[Collected data]
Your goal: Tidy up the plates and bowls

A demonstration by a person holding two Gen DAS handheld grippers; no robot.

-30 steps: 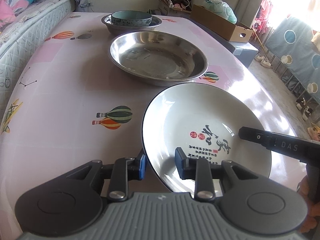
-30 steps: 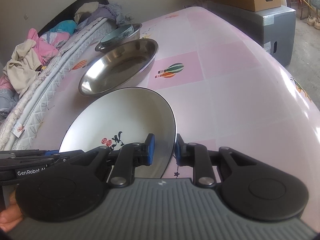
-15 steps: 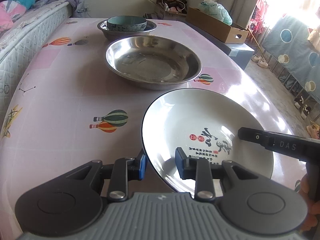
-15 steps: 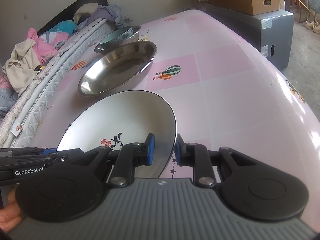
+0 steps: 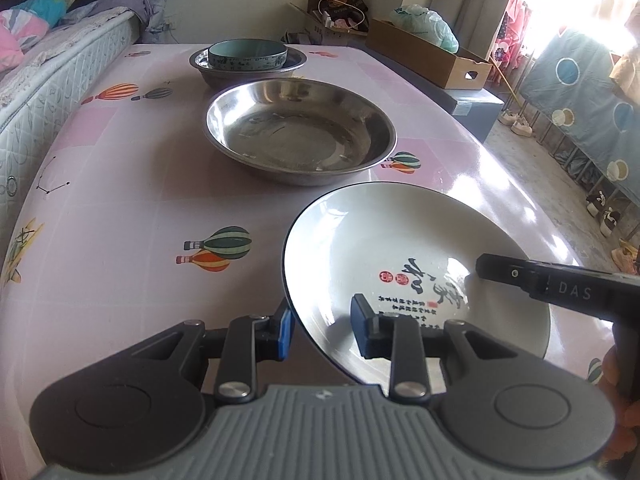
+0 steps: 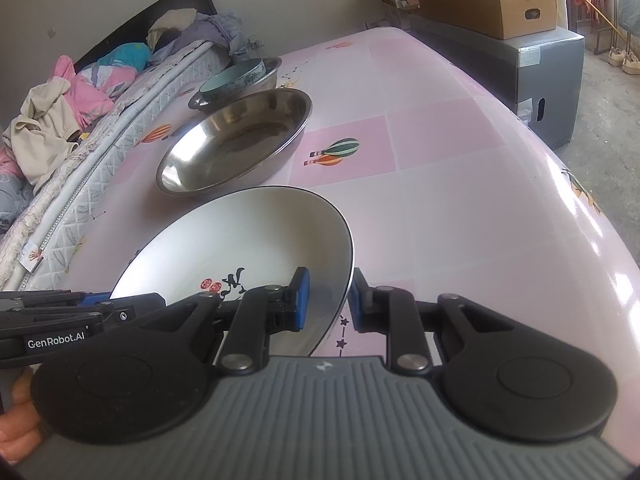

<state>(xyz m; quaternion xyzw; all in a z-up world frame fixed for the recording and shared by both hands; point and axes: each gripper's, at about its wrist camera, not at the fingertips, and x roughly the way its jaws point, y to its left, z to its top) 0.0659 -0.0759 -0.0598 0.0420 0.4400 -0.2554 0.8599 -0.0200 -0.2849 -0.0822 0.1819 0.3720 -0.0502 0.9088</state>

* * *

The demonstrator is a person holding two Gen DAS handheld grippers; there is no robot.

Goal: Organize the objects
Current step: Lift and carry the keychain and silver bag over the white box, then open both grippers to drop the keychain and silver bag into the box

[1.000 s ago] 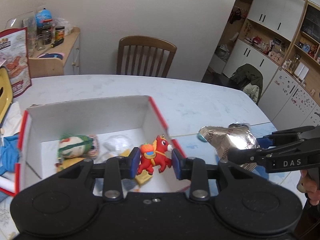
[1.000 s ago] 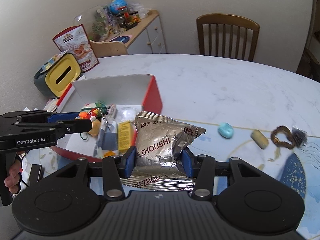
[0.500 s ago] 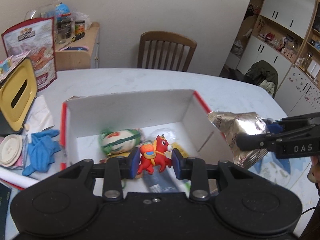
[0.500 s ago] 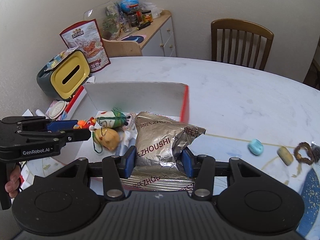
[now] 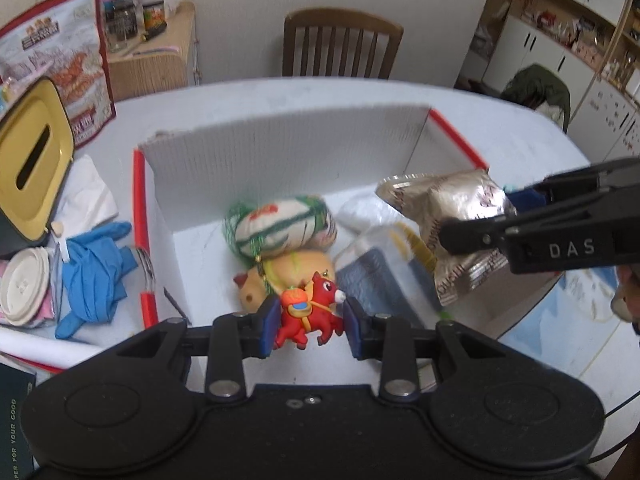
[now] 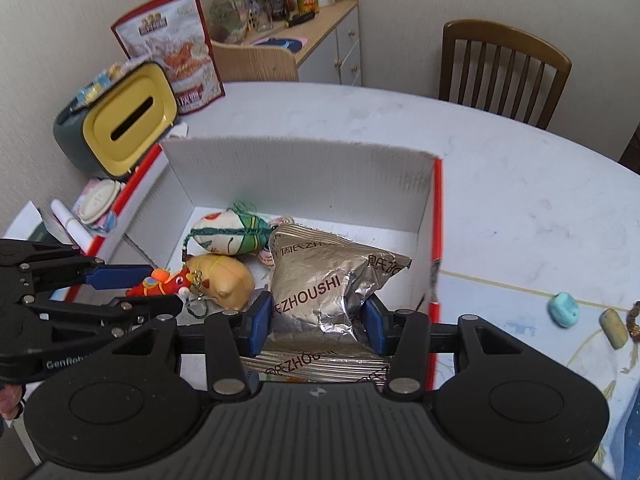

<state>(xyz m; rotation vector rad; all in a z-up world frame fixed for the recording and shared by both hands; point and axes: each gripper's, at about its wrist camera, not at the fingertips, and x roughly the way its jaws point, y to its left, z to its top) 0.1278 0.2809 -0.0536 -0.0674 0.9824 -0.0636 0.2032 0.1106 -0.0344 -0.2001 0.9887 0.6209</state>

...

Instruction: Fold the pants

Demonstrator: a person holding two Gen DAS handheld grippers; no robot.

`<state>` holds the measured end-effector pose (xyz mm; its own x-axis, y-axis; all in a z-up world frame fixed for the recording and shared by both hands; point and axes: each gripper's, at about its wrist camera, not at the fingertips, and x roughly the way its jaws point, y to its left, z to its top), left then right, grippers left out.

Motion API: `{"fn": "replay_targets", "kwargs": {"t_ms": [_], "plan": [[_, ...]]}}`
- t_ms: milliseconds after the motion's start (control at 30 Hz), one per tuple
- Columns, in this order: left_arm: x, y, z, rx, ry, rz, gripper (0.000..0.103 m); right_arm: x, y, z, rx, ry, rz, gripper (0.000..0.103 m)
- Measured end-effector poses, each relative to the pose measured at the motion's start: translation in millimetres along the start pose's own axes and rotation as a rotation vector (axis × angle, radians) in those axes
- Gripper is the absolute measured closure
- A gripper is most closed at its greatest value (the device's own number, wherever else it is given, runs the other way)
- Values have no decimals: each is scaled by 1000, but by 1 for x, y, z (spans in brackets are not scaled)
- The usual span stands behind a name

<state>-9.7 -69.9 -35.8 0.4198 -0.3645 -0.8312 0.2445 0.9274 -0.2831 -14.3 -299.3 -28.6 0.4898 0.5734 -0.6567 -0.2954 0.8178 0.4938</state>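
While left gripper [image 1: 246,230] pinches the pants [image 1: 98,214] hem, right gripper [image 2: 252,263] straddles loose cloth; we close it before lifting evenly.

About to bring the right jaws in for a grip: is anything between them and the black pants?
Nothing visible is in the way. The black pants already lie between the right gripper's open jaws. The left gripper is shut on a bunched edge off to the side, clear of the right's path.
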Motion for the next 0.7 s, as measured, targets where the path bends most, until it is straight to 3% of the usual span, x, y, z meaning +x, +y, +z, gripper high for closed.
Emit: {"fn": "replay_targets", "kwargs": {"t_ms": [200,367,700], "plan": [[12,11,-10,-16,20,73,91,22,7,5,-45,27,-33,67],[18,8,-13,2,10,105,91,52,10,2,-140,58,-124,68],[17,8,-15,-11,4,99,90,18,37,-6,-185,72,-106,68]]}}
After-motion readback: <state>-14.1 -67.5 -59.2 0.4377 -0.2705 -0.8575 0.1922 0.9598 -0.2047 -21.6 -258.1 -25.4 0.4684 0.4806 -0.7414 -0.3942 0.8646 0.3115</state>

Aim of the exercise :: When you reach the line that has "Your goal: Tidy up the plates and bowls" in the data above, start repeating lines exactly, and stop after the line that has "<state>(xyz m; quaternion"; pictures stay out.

Answer section ::
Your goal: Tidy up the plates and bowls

A demonstration by a person holding two Gen DAS handheld grippers; no robot.

-30 steps: 
-30 steps: 
-15 steps: 
-15 steps: 
+0 steps: 
+0 steps: 

<state>(xyz m; quaternion xyzw; all in a z-up world frame fixed for the recording and shared by both hands; point and axes: each gripper's, at about its wrist camera, not at the fingertips, and x roughly the way its jaws point, y to its left, z to its top) 0.0659 -0.0759 -0.0598 0.0420 0.4400 -0.2554 0.8599 -0.0200 -0.2849 -0.0822 0.1819 0.3720 -0.0502 0.9088</state>

Nothing more remains to be added to the answer.